• About this exercise: Where the line containing "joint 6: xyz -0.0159" appears below, begin there and reproduce each line exactly through the last one, omitting pictures.

** Data shown follows **

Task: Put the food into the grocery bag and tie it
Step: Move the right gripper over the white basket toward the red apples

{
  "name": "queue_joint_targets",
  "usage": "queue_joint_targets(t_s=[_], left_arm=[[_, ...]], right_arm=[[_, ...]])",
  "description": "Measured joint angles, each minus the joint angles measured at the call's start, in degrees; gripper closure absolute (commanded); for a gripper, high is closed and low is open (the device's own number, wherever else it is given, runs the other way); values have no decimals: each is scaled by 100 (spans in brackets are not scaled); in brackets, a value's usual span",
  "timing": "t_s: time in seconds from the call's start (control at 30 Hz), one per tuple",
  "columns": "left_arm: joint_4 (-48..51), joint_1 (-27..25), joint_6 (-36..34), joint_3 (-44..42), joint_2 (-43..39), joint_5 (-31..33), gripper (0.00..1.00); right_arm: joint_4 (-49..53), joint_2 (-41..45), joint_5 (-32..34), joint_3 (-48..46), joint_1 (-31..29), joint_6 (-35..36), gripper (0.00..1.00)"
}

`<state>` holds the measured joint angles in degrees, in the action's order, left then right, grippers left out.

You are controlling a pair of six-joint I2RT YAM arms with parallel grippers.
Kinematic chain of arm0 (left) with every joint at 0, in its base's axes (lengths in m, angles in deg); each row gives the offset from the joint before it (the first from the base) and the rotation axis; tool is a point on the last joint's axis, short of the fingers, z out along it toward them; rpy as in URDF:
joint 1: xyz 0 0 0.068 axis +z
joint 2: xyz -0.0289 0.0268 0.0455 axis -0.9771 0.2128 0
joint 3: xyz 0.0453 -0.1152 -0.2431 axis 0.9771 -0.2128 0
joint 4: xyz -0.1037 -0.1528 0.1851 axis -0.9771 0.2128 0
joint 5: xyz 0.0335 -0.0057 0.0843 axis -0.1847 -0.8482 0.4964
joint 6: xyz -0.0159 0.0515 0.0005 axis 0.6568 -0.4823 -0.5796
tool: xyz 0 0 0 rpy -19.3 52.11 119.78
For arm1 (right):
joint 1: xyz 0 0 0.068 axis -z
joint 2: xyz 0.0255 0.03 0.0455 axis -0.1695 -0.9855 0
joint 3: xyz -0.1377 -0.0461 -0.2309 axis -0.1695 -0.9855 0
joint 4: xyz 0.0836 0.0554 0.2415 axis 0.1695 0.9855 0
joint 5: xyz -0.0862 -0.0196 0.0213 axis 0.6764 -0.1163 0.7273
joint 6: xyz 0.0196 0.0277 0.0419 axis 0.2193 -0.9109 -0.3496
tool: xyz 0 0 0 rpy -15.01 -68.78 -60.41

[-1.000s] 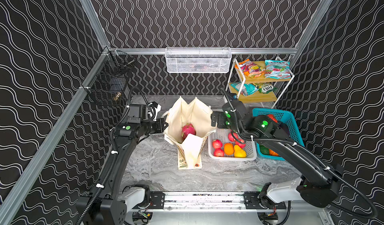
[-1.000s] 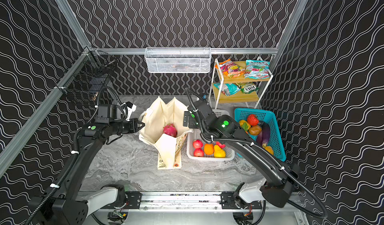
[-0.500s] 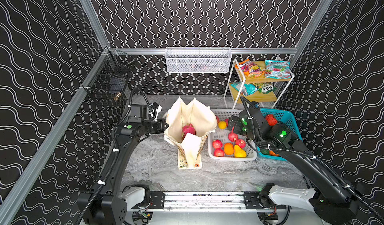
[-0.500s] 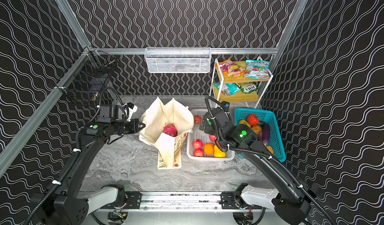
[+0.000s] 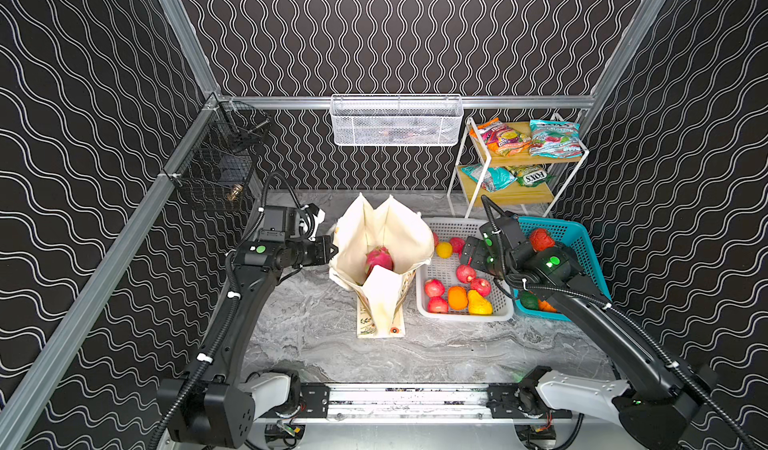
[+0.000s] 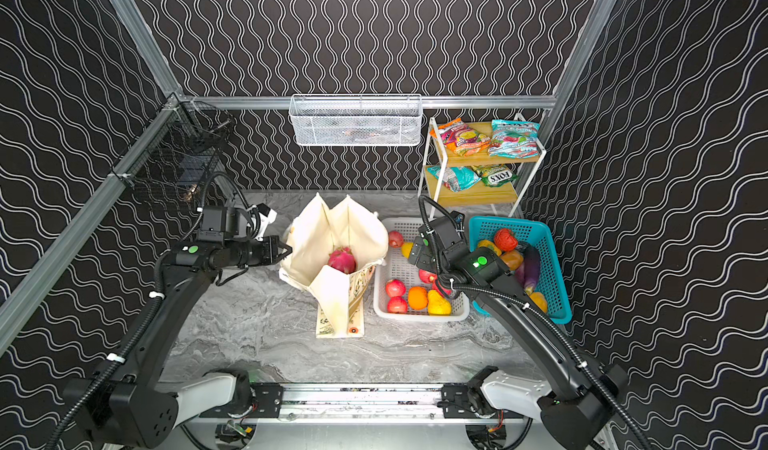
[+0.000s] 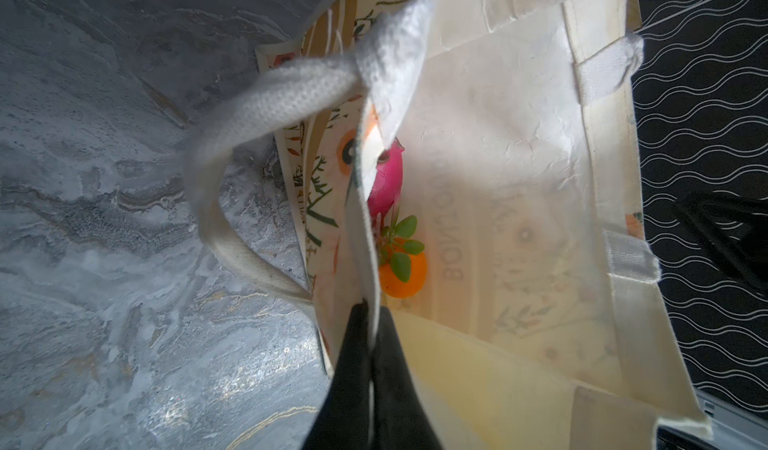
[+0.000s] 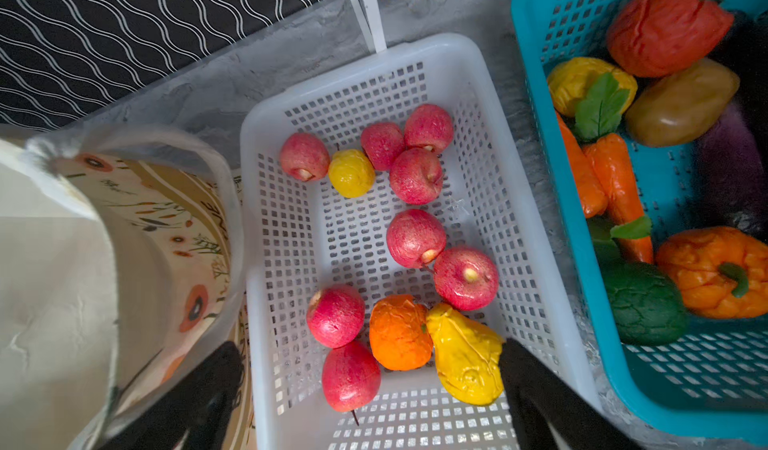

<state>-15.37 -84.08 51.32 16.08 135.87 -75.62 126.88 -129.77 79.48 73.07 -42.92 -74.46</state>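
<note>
Right gripper (image 8: pixel 372 356) is wide open and empty, hanging over the white basket (image 8: pixel 436 55). The orange (image 8: pixel 399 331) sits below it, roughly centred between my fingers. Yellow pear (image 8: pixel 465 356) touches it on one side, red apple (image 8: pixel 336 315) is close on the other, so it looks like a tight pick. Grocery bag (image 5: pixel 386 235) stands just beside the basket, toward my left arm. Left gripper (image 7: pixel 370 315) is clamped on its rim, propping the mouth open. Dragon fruit (image 5: pixel 379 258) already inside.
</note>
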Motion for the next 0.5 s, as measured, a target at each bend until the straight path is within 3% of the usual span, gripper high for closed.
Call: queue_joint_targets(t_s=[0.5], left_arm=[[-15,-2,2,-76,17,9,100]], right_arm=[[-332,-428,-911,-501,415,184,5]])
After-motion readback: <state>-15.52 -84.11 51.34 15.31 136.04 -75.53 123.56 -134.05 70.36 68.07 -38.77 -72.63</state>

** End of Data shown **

• Reply:
joint 6: xyz -0.0159 0.0515 0.0005 axis 0.6568 -0.4823 -0.5796
tool: xyz 0 0 0 rpy -19.3 52.11 119.78
For arm1 (right):
joint 1: xyz 0 0 0.068 axis -z
joint 2: xyz 0.0255 0.03 0.0455 axis -0.1695 -0.9855 0
joint 3: xyz -0.1377 -0.0461 -0.2309 axis -0.1695 -0.9855 0
joint 4: xyz 0.0836 0.0554 0.2415 axis 0.1695 0.9855 0
joint 5: xyz -0.0862 -0.0196 0.0213 axis 0.6764 -0.1163 0.7273
joint 6: xyz 0.0196 0.0277 0.0419 axis 0.2193 -0.9109 -0.3496
tool: xyz 0 0 0 rpy -15.01 -68.78 -60.41

[-1.000s] 
[-1.000s] 
[-0.500s] 
[-0.500s] 
[+0.000s] 
[+0.000s] 
[+0.000s] 
[+0.000s] 

<state>-15.37 -84.08 51.32 16.08 135.87 -75.62 126.88 -129.77 79.48 73.07 -42.92 -74.46</state>
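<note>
Right gripper (image 8: pixel 372 356) is wide open and empty, hanging over the white basket (image 8: pixel 436 55). The orange (image 8: pixel 399 331) sits below it, roughly centred between my fingers. Yellow pear (image 8: pixel 465 356) touches it on one side, red apple (image 8: pixel 336 315) is close on the other, so it looks like a tight pick. Grocery bag (image 5: pixel 386 235) stands just beside the basket, toward my left arm. Left gripper (image 7: pixel 370 315) is clamped on its rim, propping the mouth open. Dragon fruit (image 5: pixel 379 258) already inside.
</note>
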Motion for the next 0.5 s, as measured, a target at each bend until the straight path is within 3% of the usual span, gripper high for closed.
Call: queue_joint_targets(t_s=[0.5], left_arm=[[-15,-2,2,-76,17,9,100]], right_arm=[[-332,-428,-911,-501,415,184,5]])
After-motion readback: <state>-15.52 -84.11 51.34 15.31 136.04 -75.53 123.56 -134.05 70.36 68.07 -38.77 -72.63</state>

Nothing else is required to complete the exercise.